Adults with suspected celiac disease and no immunoglobulin A (IgA) deficiency most likely can avoid a diagnostic bowel biopsy if they have high serum anti-tissue transglutaminase IgA (tTG-IgA).

METHODOLOGY:

  • Researchers evaluated the reliability of serum tests for diagnosing celiac disease, as defined by duodenal villous atrophy (Marsh type 3 or Corazza–Villanacci grade B).

  • The main study cohort included 436 adults with suspected celiac disease who did not have IgA deficiency and who were not on a gluten-free diet (mean age, 40 years; 68% women). The patients were referred by 14 centers across four continents to undergo local endoscopic duodenal biopsy.

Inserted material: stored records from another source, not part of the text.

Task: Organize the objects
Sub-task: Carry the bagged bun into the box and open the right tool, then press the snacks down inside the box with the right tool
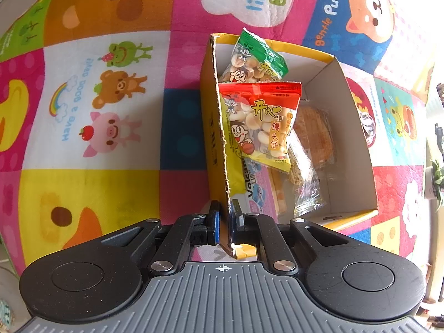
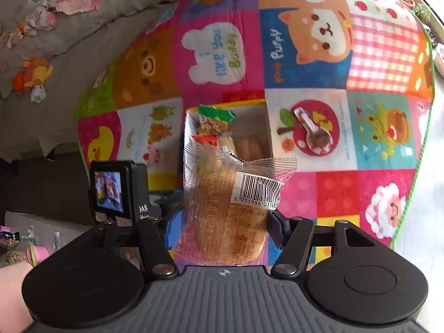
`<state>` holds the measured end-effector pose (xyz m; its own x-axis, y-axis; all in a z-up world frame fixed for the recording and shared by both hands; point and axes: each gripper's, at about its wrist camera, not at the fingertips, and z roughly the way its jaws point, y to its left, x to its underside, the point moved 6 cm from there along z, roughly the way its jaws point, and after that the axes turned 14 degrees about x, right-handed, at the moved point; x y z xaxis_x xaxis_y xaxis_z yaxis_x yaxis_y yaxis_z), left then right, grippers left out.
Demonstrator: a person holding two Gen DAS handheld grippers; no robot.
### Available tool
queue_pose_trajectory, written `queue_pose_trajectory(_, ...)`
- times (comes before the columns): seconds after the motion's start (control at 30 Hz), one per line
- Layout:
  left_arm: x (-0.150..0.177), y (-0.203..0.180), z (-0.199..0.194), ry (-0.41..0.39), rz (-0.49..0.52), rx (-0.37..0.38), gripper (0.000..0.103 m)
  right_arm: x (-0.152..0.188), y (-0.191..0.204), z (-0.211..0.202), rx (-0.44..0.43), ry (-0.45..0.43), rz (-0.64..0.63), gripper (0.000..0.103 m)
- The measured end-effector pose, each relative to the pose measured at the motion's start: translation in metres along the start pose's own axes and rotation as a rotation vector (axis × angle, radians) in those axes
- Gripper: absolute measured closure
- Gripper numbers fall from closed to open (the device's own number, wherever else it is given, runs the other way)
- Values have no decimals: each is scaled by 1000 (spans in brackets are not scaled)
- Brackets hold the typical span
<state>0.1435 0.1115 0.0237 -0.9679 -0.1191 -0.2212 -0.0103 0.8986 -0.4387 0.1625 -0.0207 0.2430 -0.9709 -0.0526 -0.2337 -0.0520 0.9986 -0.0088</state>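
Observation:
A yellow cardboard box (image 1: 352, 105) with a white inside lies on the patchwork mat. My left gripper (image 1: 225, 216) is shut on the box's near left wall. Inside lie a red snack bag (image 1: 263, 122), a green snack bag (image 1: 255, 58), a wrapped cake (image 1: 315, 136) and a small clear packet (image 1: 305, 191). My right gripper (image 2: 224, 227) is shut on a clear-wrapped cake with a barcode (image 2: 230, 208), held above the mat just short of the box (image 2: 263, 127). The left gripper's camera unit (image 2: 116, 191) shows at the left of the right wrist view.
The colourful cartoon mat (image 1: 105, 105) spreads all round the box. A silvery wrapped item (image 2: 313, 133) lies on the mat right of the box. Beige bedding with a small toy (image 2: 36, 77) lies beyond the mat's left edge. A hand (image 2: 11, 291) is at the lower left.

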Motion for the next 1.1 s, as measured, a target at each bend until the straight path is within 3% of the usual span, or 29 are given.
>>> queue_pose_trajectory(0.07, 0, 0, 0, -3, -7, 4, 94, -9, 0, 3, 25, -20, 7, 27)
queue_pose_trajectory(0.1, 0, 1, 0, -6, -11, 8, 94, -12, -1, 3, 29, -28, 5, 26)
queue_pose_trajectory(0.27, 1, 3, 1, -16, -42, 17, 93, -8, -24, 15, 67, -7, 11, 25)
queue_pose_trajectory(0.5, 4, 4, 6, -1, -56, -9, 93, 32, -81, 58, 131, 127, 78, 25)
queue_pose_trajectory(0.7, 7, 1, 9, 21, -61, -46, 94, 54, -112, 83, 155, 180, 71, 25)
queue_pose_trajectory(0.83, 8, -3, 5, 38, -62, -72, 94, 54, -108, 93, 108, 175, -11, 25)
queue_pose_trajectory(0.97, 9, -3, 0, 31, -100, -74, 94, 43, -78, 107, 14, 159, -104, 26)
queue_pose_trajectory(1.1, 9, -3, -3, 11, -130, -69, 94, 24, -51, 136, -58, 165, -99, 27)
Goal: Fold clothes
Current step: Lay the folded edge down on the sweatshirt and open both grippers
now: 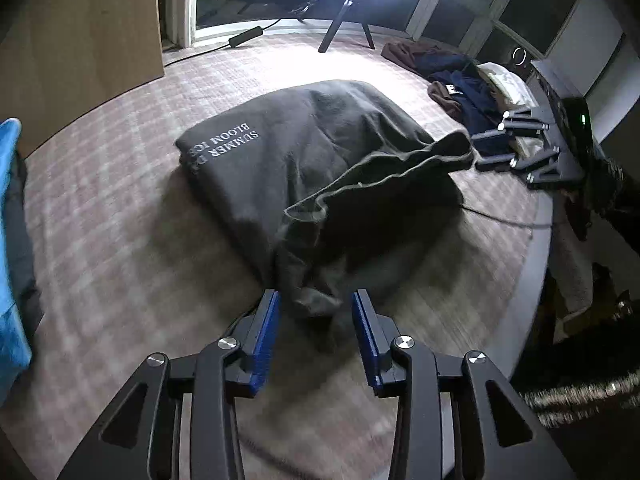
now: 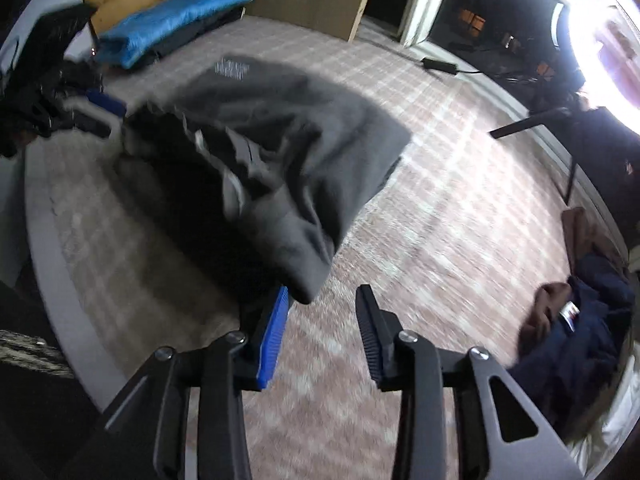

  • Local serum tTG-IgA was measured with 14 test brands. Concentration was expressed as a multiple of each test's upper limit of normal (ULN). Tests were defined as positive when they exceeded 1 times the ULN.

  • Histology was assessed by the local pathologist, and discordant cases were reevaluated by a central pathologist.

TAKEAWAY:

  • Positive serum tTG-IgA was detected in 363 (83%) participants; negative serum tTG-IgA was detected in 73 (17%).

  • After local review, 341 of the participants with positive serum tTG-IgA had positive histology (true positives) and 22 had negative histology (false positives).

  • Of the 73 participants with negative serum tTG-IgA, 66 had negative histology (true negatives) and seven had positive histology (false negatives).